Technical information

64
10 Steps To Resilience
Resilience is a way of virtually eliminating unexpected system downtime. It consists of a combination of
redundancy, availability and manageability features. Complete resilience leads to a system which is always
running, 100% of the time. One definition of resilience in a Business Computing Environment:
Maximising system tolerance to any failure
[and]
providing the highest level of system uptime.
A server either serves a number of people or is involved in supporting mission critical operations. It is
therefore necessary to consider the implications of the server failing. In an ideal world, the server should
never fail. The quality of components used by vendors and the level of quality testing the vendor performs is
crucially important.
However if a component should fail it should be ensured that there is no data loss and that the system can be
brought back up and running as soon as possible with minimal disruption to the users.
Resilience is an important aspect to the Fujitsu server range, and begins at the design stage. A major share of
the company's huge R&D budget has been invested in creating world class technology, which is capable of
meeting the ever-increasing demands of the real world.
This lies at the core of Fujitsu's “10 steps to resilience”.
Each additional ‘step’ builds up the solid foundation of the previous layers:
Prevent Component Failure
1. Component reliability and investment in underlying technology
- stringent quality criteria are
applied to the selection of all Fujitsu's server components.
2. Reliability through design, validation and testing
- rigorous testing procedures are applied to the
system, operating system and environment as well as the manufacturing process.
3. Fujitsu Software Partnerships
- alliances with the world's leading software technology companies -
such as Microsoft, SCO, Novell, SAP and Citrix - enable Fujitsu to bring the best platform technology to
its customers, with compatibility pre-certified by the software vendor.
4. Server Management
– analysing the status of the server, disk usage, processor temperature etc.,
allowing pre-failure problems to be dealt with before they might cause a failure.
These four steps are built in at no extra cost, all focussed on minimising the chance of a component failure.
Prevent System Failure
5. Redundancy against data loss
– saving your business by duplicating your critical business data
against loss or corruption e.g. ECC memory, RAID disks.
6. Redundant components (extra)
– ensuring your server continues to service your users/customers even
if a component should fail, e.g. disks, ECC memory, LAN Card, fans, PSU.
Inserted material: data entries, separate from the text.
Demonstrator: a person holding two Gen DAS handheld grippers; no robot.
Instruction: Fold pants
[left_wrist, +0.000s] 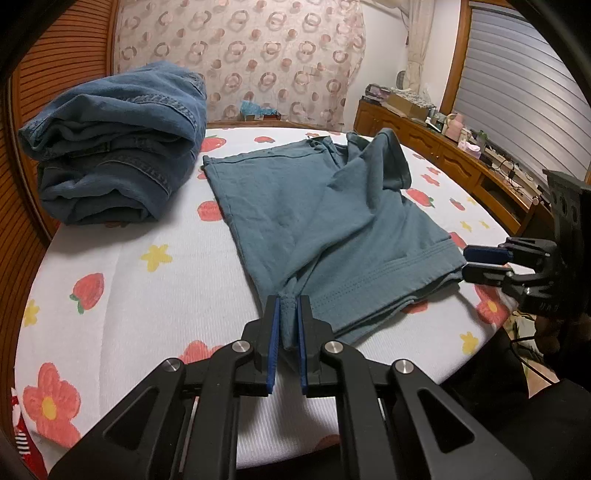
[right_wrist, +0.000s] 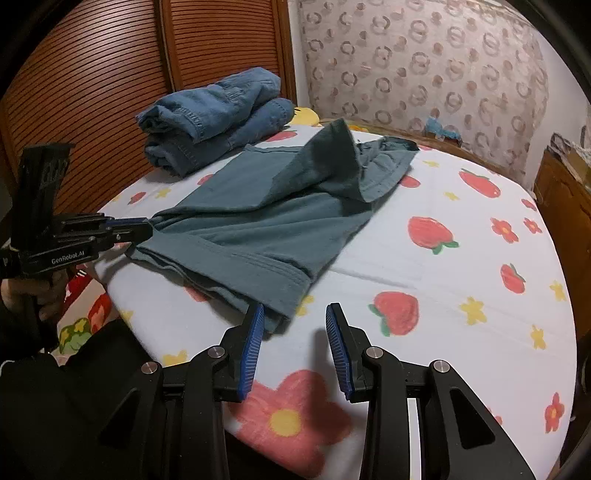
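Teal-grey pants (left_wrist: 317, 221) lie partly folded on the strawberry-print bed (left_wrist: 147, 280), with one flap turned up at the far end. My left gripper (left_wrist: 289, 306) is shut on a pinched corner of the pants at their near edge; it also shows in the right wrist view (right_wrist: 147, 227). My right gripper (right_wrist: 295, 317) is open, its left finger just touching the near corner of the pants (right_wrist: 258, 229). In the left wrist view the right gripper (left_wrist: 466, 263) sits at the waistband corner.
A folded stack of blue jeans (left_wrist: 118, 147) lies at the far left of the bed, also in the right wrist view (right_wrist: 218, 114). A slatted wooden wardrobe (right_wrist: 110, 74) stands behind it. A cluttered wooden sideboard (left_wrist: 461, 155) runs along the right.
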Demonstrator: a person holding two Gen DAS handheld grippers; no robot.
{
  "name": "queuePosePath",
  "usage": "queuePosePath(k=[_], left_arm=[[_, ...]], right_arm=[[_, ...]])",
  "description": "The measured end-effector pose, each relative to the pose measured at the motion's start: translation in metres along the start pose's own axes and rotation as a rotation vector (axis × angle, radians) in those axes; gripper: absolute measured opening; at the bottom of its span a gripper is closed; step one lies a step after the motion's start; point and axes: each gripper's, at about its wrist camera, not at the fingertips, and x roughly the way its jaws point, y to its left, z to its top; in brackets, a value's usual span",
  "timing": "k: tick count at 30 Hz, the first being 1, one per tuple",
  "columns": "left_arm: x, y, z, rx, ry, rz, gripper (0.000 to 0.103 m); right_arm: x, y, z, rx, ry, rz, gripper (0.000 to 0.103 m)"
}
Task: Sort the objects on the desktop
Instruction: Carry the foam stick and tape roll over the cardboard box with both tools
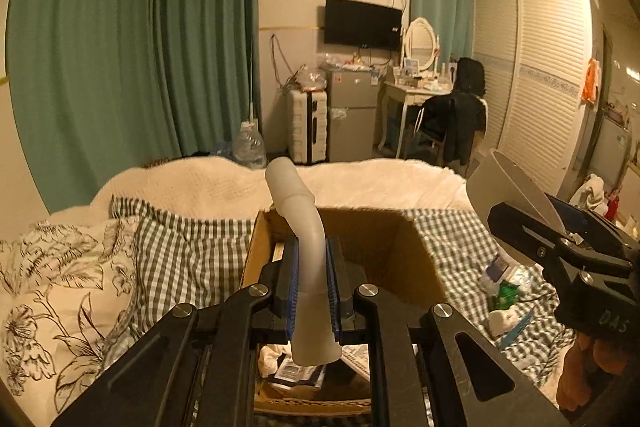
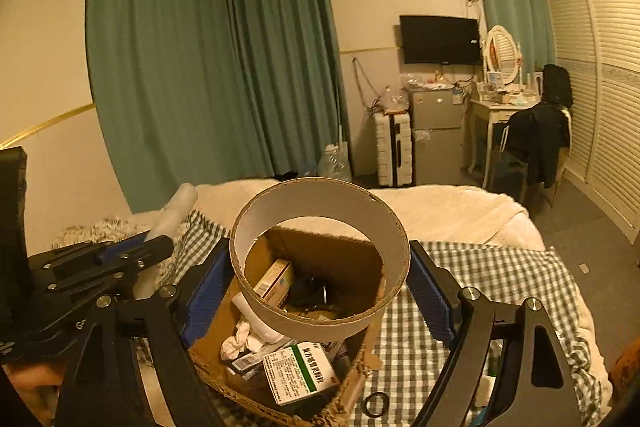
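My left gripper point(image 1: 312, 247) is shut on a pale, bent plastic tube point(image 1: 304, 211) that sticks up past the blue pads. It hovers over an open cardboard box point(image 1: 376, 239) on the bed. My right gripper point(image 2: 320, 255) is closed wide on a broad white cardboard ring point(image 2: 320, 323), with one blue pad against each side. The ring hangs tilted above the same cardboard box point(image 2: 214, 327). Through and below it I see a green-and-white medicine carton point(image 2: 298, 373), crumpled tissue point(image 2: 240, 341) and other small packs. The ring point(image 1: 508, 199) also shows in the left wrist view, at the right.
The box rests on a green checked blanket point(image 2: 480, 287); a floral duvet point(image 1: 60, 287) lies to its left. A small black ring point(image 2: 376, 405) lies on the blanket by the box's near corner. Loose packets point(image 1: 504, 283) sit to the box's right. Both grippers are close side by side.
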Motion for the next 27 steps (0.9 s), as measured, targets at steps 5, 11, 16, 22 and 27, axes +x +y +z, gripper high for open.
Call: queuePosePath(k=[5,11,16,22,27], left_arm=[[0.029,0.007,-0.011,-0.012,0.055,0.013,0.012],[0.068,0.016,-0.026,-0.021,0.132,0.026,0.012],[0.093,0.020,-0.039,-0.029,0.191,0.035,0.012],[0.112,0.025,-0.047,-0.043,0.240,0.035,0.017],[0.119,0.027,-0.050,-0.056,0.269,0.022,0.023]], right_arm=[[0.032,0.004,-0.012,-0.021,0.055,0.030,0.083],[0.074,0.007,-0.027,-0.035,0.126,0.061,0.083],[0.106,0.006,-0.043,-0.048,0.195,0.084,0.083],[0.128,0.008,-0.054,-0.076,0.250,0.095,0.084],[0.126,0.005,-0.054,-0.075,0.245,0.099,0.084]])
7. Uninterruptible Power Supplies (UPS)
– protecting your server if a power cut occurs or someone
accidentally pulls out the wrong plug; the UPS will kick in to keep the server running. The UPS also
smoothes out any “spikes” in the mains power to prevent any harm to your server.
Zero Down-time
8. Hot-swap/spare components
– replacing failed (redundant) components without impacting your
user/customer service i.e. zero downtime, by using hot-swap:- disks, fans and PSUs. Risk can be reduced
even further by stopping the chance that two component failures might bring the service down. The
server automatically configures the hot-spare to replace a failed component e.g. hot-spare redundant disk.
Manage Failure
9. Automatic Server Recovery
– often under-rated, it constantly monitors whether the operating system
is alive and running. Once it is sure the O/S has hung it automatically re-boots the system.
10. Availability Clusters
– consists of two servers where the applications on one server can be moved
across to the other, either manually if you want to upgrade one of the servers or automatically in the event
of a component failure where the component is a single point of failure.
All of this adds up to ...
Maximum System Resilience